Materi yang kedua disampaikan oleh Puspita Alwi yang menekankan gagasannya supaya setiap orang bisa selalu open mind, open heart, dan open will terhadap segala permasalahan dalam hidupnya.

Beliau mengatakan “Ketika sesuatu berjalan tidak semestinya, maka kreativitas kita meningkat untuk terus mencapai tujuan awal. Akan tetapi, banyak diantara kita dalam kehidupan nyata memilih untuk diam.”

Menurutnya, hakikat kegagalan bukan tentang diri kita, akan tetapi bisa juga berasal karena kita mengizinkan society untuk menetapkan kegagalan atas diri kita.

Hal ini berdampak psikis kita sehingga terlalu sibuk menekan emosi buruk, padahal itu adalah sinyal bagi diri kita. Emosi yang kita anggap buruk adalah baik dan wajar, yang tidak baik adalah berdiam diri di titik tersebut.
Beliau memberikan tips seputar bagaimana menghadapi kegagalan dengan cara mencoba untuk berhenti sejenak supaya dapat memproses kegagalan tersebut alih-alih kabur darinya.

Pada hakikatnya, kegagalan mendekatkan kita dengan diri kita sendiri. Kegagalan ada untuk memperlihatkan bahwa kita masih memiliki ruang untuk bertumbuh. Karena gagal itu indah, yang lebih sulit adalah kemauan kita untuk mencoba lagi.

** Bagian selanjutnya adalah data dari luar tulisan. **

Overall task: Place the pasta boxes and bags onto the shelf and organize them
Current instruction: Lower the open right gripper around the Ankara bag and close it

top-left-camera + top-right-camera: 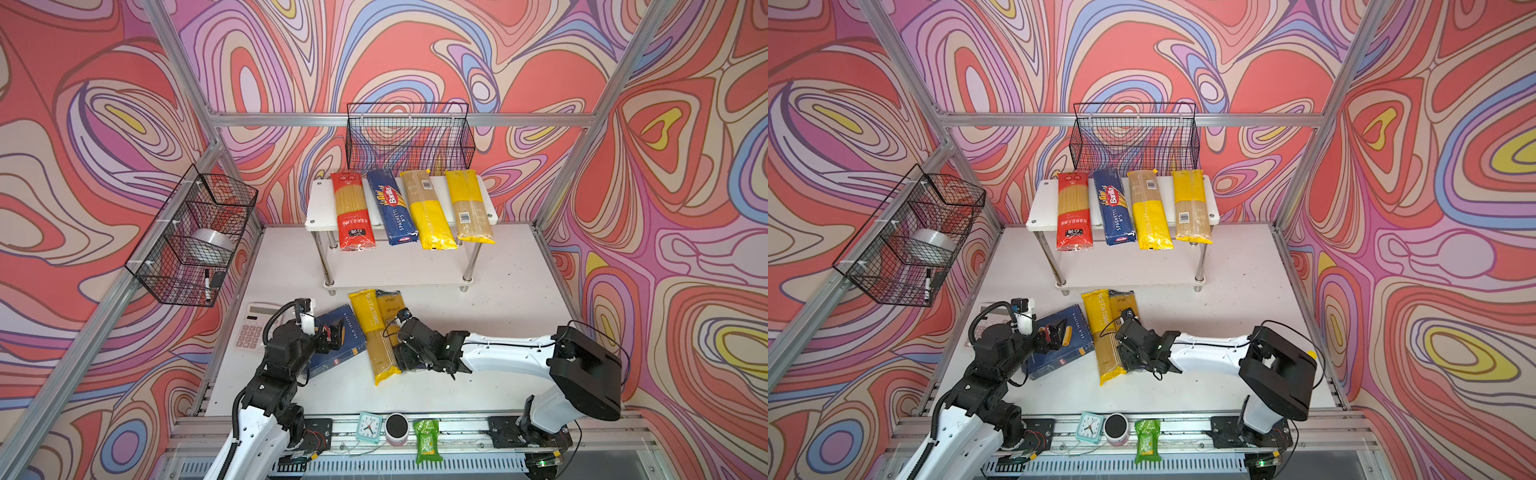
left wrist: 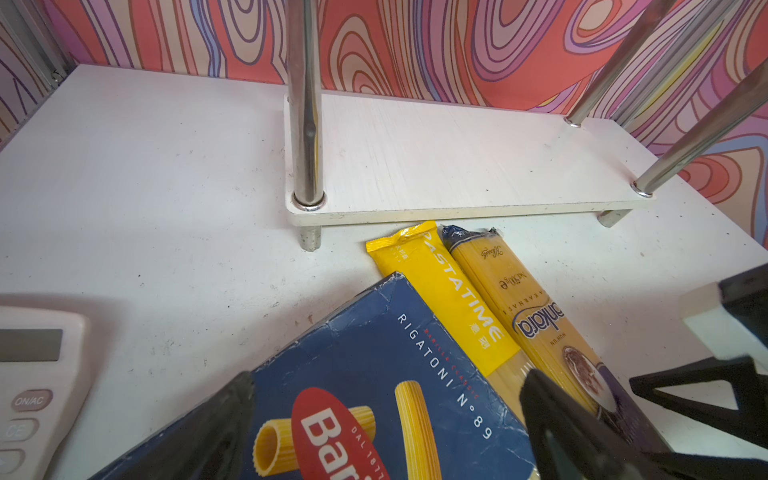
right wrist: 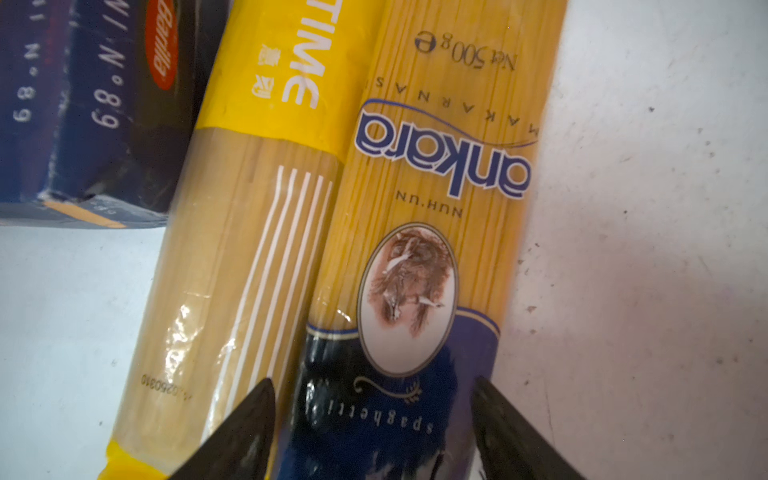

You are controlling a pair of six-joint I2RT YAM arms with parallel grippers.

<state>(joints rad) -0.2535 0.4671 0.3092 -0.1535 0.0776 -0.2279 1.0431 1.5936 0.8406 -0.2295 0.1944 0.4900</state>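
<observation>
Right wrist: ankara spaghetti bag (image 3: pixel 424 232)

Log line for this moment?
right pincer open astride blue-and-gold plastic spaghetti bag | left pincer open over dark blue rigatoni carton

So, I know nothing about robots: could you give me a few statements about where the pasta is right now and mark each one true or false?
1. The Barilla spaghetti box lies on the top board of the shelf. True.
2. The rigatoni box sits on the shelf's lower board. False: it is on the table, in front of the shelf.
3. The Pastatime bag and the Ankara bag lie side by side. True.
4. The right gripper is over the red bag. False: its jaws stand apart on either side of the Ankara bag's blue end; the red bag is on the top board.
</observation>
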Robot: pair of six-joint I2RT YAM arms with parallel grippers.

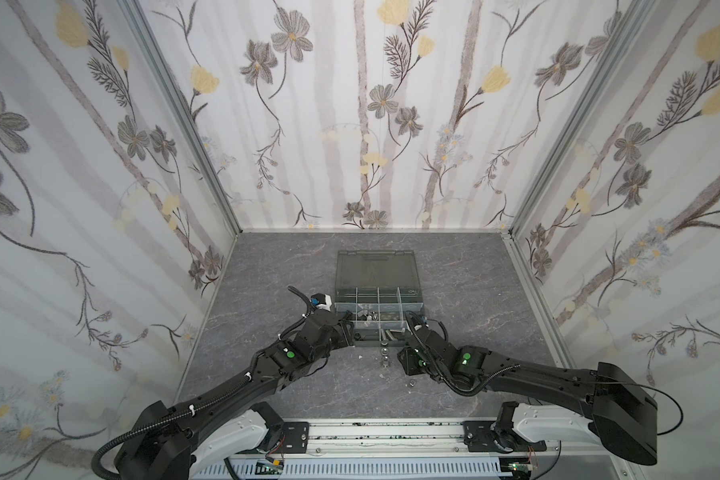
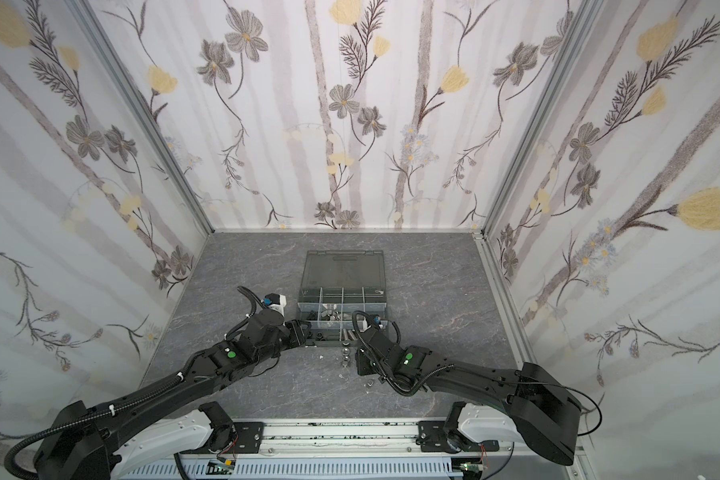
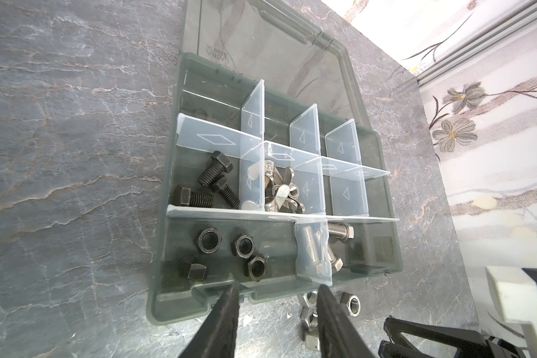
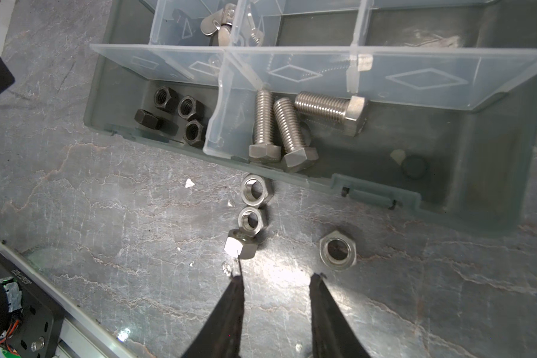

Beliau menekankan agar setiap orang tidak menyerah untuk terus mencoba benar-benar sadar terlebih dahulu tentang apa yang sebenarnya kita inginkan dan mencoba untuk mengingat hal positif atau pencapaian kita, hal ini sangat membantu kita untuk bangkit dari kegagalan.

Setelah penyampaian materi, acara ditutup dengan foto bersama dan pengumuman pemenang campaign “I was me, I am me” yang diadakan oleh panitia beberapa hari sebelumnya.

Campaign itu mengangkat tiga tema menarik yaitu mensyukuri kegagalan, perempuan inspiratif, dan apresiasi perempuan. Setelah itu, master of ceremony menutup acara dengan doa dan berakhirlah diskusi mengenai kegagalan yang sangat menarik tersebut.